## PROBLEM STATEMENT
Nothing but a full, exact copy of the data is needed.

┄┄┄┄┄┄

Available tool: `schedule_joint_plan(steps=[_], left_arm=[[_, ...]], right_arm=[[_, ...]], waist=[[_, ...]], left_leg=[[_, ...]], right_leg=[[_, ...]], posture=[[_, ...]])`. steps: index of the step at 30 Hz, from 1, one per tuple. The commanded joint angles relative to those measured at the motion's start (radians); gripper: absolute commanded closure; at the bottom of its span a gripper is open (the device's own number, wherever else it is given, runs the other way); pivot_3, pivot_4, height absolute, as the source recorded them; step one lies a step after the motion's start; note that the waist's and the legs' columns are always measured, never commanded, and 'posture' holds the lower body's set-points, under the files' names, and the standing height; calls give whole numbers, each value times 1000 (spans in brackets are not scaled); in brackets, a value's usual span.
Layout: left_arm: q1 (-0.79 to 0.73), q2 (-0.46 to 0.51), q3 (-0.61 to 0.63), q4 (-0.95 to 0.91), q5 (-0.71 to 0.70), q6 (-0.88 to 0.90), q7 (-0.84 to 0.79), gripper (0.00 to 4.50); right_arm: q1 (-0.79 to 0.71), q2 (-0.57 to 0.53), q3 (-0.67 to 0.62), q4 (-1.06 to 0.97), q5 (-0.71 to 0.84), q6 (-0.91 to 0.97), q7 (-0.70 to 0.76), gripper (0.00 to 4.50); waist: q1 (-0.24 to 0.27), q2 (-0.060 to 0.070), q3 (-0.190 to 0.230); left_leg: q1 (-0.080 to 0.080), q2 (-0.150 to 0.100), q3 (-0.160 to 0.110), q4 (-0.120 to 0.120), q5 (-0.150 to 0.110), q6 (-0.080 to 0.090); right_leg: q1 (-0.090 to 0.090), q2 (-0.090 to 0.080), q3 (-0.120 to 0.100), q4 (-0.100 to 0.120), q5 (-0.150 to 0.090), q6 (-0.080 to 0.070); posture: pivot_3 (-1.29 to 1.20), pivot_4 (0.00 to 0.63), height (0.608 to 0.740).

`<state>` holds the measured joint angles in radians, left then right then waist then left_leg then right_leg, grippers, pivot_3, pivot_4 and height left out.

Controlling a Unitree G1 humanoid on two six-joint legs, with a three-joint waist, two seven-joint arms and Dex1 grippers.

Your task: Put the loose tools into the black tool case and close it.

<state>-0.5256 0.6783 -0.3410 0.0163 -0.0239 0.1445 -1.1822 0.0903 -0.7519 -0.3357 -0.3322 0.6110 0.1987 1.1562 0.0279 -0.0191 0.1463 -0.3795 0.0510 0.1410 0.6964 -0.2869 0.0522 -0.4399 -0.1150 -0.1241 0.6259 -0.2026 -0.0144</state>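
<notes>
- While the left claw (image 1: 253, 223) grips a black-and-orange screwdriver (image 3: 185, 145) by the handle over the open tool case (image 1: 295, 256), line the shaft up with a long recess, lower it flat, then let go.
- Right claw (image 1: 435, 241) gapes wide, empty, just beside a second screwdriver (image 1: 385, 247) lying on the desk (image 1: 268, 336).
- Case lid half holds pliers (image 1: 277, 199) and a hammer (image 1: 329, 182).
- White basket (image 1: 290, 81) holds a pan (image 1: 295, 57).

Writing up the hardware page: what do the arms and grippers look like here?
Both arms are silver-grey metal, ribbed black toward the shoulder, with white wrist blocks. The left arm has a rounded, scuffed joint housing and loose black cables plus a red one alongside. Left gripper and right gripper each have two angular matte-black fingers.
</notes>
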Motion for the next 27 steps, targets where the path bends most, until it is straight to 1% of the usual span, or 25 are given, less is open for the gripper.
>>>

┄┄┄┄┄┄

## ANSWER TO THIS TASK
Available tool: `schedule_joint_plan(steps=[_], left_arm=[[_, ...]], right_arm=[[_, ...]], waist=[[_, ...]], left_leg=[[_, ...]], right_leg=[[_, ...]], posture=[[_, ...]])`. steps: index of the step at 30 Hz, from 1, one per tuple. The commanded joint angles relative to those measured at the motion's start (radians); gripper: absolute commanded closure; at the bottom of its span a gripper is open (the device's own number, wherever else it is given, runs the other way); pivot_3, pivot_4, height absolute, as the source recorded them; step one lies a step after the motion's start; note that the waist's and the legs' columns are always measured, never commanded, and 'posture' holds the lower body's set-points, under the files' names, and the standing height; calls give whole numbers, each value times 1000 (spans in brackets are not scaled); in brackets, a value's usual span.
Layout: left_arm: q1 (-0.79 to 0.73), q2 (-0.46 to 0.51), q3 (-0.61 to 0.63), q4 (-0.95 to 0.91), q5 (-0.71 to 0.70), q6 (-0.88 to 0.90), q7 (-0.84 to 0.79), gripper (0.00 to 4.50); right_arm: q1 (-0.79 to 0.71), q2 (-0.57 to 0.53), q3 (-0.67 to 0.62), q4 (-1.06 to 0.97), q5 (-0.71 to 0.84), q6 (-0.91 to 0.97), q7 (-0.70 to 0.76), gripper (0.00 to 4.50); waist: q1 (-0.24 to 0.27), q2 (-0.060 to 0.070), q3 (-0.190 to 0.230); left_leg: q1 (-0.080 to 0.080), q2 (-0.150 to 0.100), q3 (-0.160 to 0.110), q4 (-0.120 to 0.120), q5 (-0.150 to 0.110), q6 (-0.080 to 0.090); right_leg: q1 (-0.090 to 0.090), q2 (-0.090 to 0.080), q3 (-0.120 to 0.100), q4 (-0.100 to 0.120), q5 (-0.150 to 0.090), q6 (-0.080 to 0.070); posture: pivot_3 (-1.29 to 1.20), pivot_4 (0.00 to 0.63), height (0.608 to 0.740).

`<state>` holds the measured joint angles in radians, left then right then waist then left_leg then right_leg, grippers, pivot_3, pivot_4 and height left out.

Controlling a Unitree G1 humanoid on two six-joint legs, with a three-joint waist, two seven-joint arms and Dex1 grippers.

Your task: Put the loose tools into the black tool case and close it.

<state>-0.5256 0.6783 -0.3410 0.0163 -0.0239 0.1445 -1.1822 0.0903 -0.7519 -0.3357 -0.3322 0.6110 0.1987 1.1562 0.0279 -0.0191 0.1463 -0.3795 0.0510 0.1410 0.6964 -0.2869 0.0522 -0.4399 -0.1150 -0.1241 0.6259 -0.2026 -0.0144</state>
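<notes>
- While the left claw (image 1: 253, 223) grips a black-and-orange screwdriver (image 3: 185, 145) by the handle over the open tool case (image 1: 295, 256), line the shaft up with a long recess, lower it flat, then let go.
- Right claw (image 1: 435, 241) gapes wide, empty, just beside a second screwdriver (image 1: 385, 247) lying on the desk (image 1: 268, 336).
- Case lid half holds pliers (image 1: 277, 199) and a hammer (image 1: 329, 182).
- White basket (image 1: 290, 81) holds a pan (image 1: 295, 57).

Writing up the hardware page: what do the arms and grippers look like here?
Both arms are silver-grey metal, ribbed black toward the shoulder, with white wrist blocks. The left arm has a rounded, scuffed joint housing and loose black cables plus a red one alongside. Left gripper and right gripper each have two angular matte-black fingers.
</notes>
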Motion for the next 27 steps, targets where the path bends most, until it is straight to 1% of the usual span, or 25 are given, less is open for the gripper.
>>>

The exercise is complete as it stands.